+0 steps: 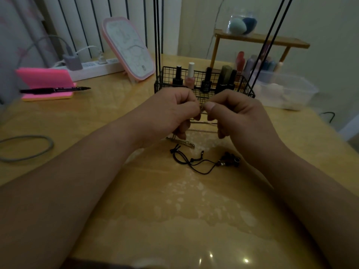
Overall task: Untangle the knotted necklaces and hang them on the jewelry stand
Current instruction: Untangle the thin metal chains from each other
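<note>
Both hands are working raised over the yellow table (136, 200), just in front of the black wire basket (160, 84).

- Left hand (169, 113): thumb and forefinger are pinching a thin metal chain (204, 123); the other fingers are curling under the palm.
- Right hand (240, 117): it is pinching the same chain from the opposite side, with the thumbnail facing the camera and the lower fingers curled.
- The two pinch points are sitting almost tip to tip. The bit of chain between them is too small to tell whether it is a knot or a clasp.
- Below the pinches, slack strands of the chain are running across the gap from one hand to the other, hanging clear of the table.
- A metal bar piece (180, 141) is lying on the table under the left fingers. I cannot tell whether it joins the chain.
- A black cord necklace (191, 163) is lying loose on the table nearer the camera, apart from both hands. Its beaded end is resting just beside the right wrist.
- Black rods (157, 35) are rising from the basket, and nail polish bottles (190, 75) are standing inside it.
- On the left of the table, a pen (54, 89) is lying on a pink notepad (43, 77), and a grey hair band (49, 141) is lying near the left forearm.
</note>
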`<state>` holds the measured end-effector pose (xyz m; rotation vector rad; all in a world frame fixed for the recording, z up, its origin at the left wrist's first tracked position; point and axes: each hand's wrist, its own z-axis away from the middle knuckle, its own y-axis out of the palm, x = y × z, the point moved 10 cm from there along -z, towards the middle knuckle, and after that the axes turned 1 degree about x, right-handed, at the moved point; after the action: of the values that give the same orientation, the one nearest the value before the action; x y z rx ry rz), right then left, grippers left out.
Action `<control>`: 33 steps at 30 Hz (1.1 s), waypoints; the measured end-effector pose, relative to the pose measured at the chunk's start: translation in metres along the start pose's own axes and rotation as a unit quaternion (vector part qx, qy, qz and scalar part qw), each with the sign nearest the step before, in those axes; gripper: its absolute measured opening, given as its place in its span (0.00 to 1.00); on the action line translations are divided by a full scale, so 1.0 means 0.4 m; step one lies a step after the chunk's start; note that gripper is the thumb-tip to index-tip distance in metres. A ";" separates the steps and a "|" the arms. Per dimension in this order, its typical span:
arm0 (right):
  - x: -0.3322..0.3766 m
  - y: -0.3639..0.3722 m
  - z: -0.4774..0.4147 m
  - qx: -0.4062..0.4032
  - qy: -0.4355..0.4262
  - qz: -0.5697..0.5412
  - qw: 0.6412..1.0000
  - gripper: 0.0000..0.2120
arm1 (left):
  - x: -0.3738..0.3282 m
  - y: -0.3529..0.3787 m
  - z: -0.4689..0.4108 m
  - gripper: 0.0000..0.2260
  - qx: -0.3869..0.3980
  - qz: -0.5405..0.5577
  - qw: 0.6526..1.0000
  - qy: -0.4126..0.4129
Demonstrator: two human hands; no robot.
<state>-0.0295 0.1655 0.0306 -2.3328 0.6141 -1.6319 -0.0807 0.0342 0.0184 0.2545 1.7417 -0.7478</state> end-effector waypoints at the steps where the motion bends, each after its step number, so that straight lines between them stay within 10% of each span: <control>1: -0.007 -0.001 -0.001 -0.003 0.015 -0.021 1.000 0.05 | 0.002 0.001 -0.001 0.07 -0.002 0.008 1.000 -0.003; 8: -0.060 0.028 -0.005 0.042 0.128 -0.134 0.982 0.07 | 0.004 -0.009 -0.004 0.07 -0.031 0.022 0.999 -0.003; 20: -0.007 0.035 0.002 0.088 0.017 0.059 0.994 0.05 | 0.011 -0.009 -0.007 0.07 -0.023 -0.013 1.000 -0.003; 25: -0.021 -0.007 -0.008 0.001 0.056 -0.077 0.995 0.06 | 0.019 0.005 -0.004 0.06 -0.004 -0.012 1.000 -0.020; 33: -0.072 0.070 0.014 0.102 0.205 -0.301 0.926 0.06 | 0.024 0.006 -0.006 0.09 -0.006 0.001 1.000 -0.030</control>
<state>-0.0386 0.1538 -0.0069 -2.1499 -0.2499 -2.3419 -0.0844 0.0354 0.0088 0.2228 1.6893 -0.7367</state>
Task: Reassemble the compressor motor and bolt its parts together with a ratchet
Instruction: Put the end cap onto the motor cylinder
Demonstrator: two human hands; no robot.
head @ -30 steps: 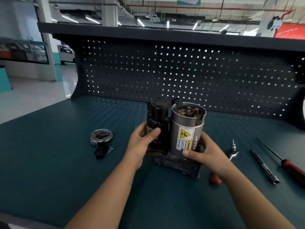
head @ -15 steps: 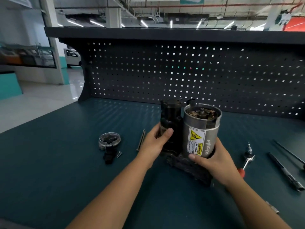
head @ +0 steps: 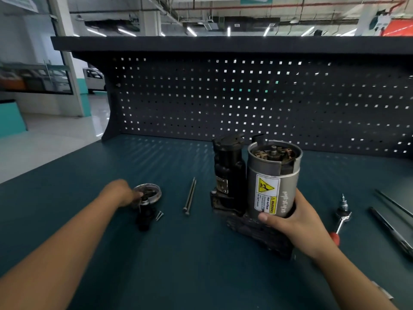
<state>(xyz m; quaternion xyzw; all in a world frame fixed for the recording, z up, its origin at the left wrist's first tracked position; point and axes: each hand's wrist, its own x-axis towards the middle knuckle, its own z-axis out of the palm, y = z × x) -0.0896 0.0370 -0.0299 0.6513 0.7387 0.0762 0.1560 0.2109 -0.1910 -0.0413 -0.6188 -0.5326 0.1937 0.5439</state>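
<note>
Gripping motor (head: 271,175) (right hand (head: 288,222)), left hand (head: 120,192) at cap (head: 153,190)

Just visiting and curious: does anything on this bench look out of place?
The silver motor housing stands open-topped, shaft and copper internals exposed; a round metal cap lies apart, at the left hand.

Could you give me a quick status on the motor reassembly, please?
Right hand grips the motor housing, upright, top open. Left hand at the end cap, grip unclear. Two long bolts lie between; ratchet untouched to the right.
</note>
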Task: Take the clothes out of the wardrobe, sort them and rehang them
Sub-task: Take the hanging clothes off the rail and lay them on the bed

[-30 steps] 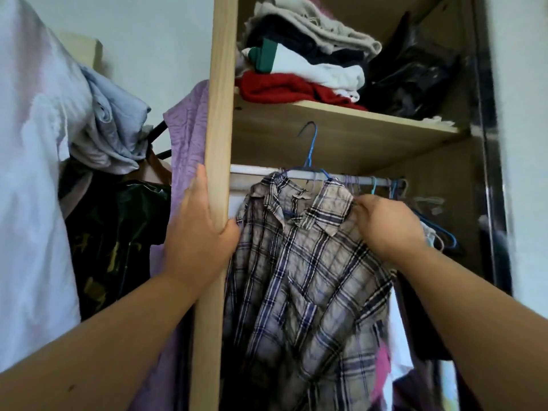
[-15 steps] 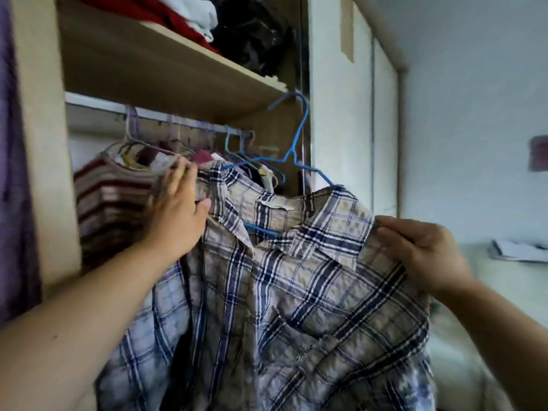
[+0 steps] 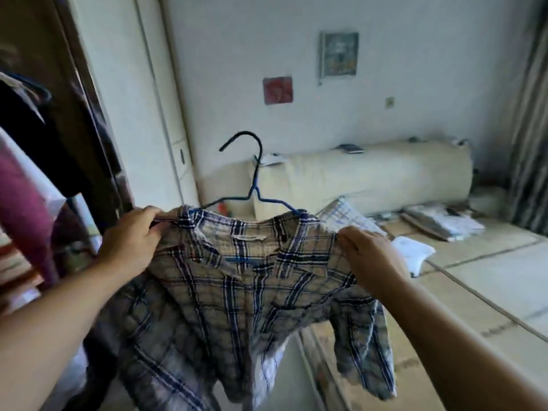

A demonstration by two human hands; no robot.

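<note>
Fingers (image 3: 148,213) curled, left hand (image 3: 130,247) and right hand (image 3: 372,259) pinch the plaid shirt (image 3: 237,307) — one shoulder each.

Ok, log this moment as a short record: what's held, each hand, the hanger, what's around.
held: plaid shirt, on a hanger
left hand: grips one shoulder of the shirt
right hand: fingers pinch the other shoulder
hanger: blue, inside the collar, hook free in the air
wardrobe: at left, clothes hanging in it
behind: cream roll along the wall
</note>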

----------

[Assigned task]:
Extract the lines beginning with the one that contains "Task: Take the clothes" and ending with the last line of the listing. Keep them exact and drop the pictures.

[Solution]:
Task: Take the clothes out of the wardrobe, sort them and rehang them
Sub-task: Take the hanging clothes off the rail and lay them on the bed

[-30 steps] 
[-15 steps] 
[+0 steps] 

A demonstration by two human hands; no robot.

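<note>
Fingers (image 3: 148,213) curled, left hand (image 3: 130,247) and right hand (image 3: 372,259) pinch the plaid shirt (image 3: 237,307) — one shoulder each.

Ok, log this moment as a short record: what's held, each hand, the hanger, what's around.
held: plaid shirt, on a hanger
left hand: grips one shoulder of the shirt
right hand: fingers pinch the other shoulder
hanger: blue, inside the collar, hook free in the air
wardrobe: at left, clothes hanging in it
behind: cream roll along the wall
</note>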

Nothing more remains to be done for this exercise.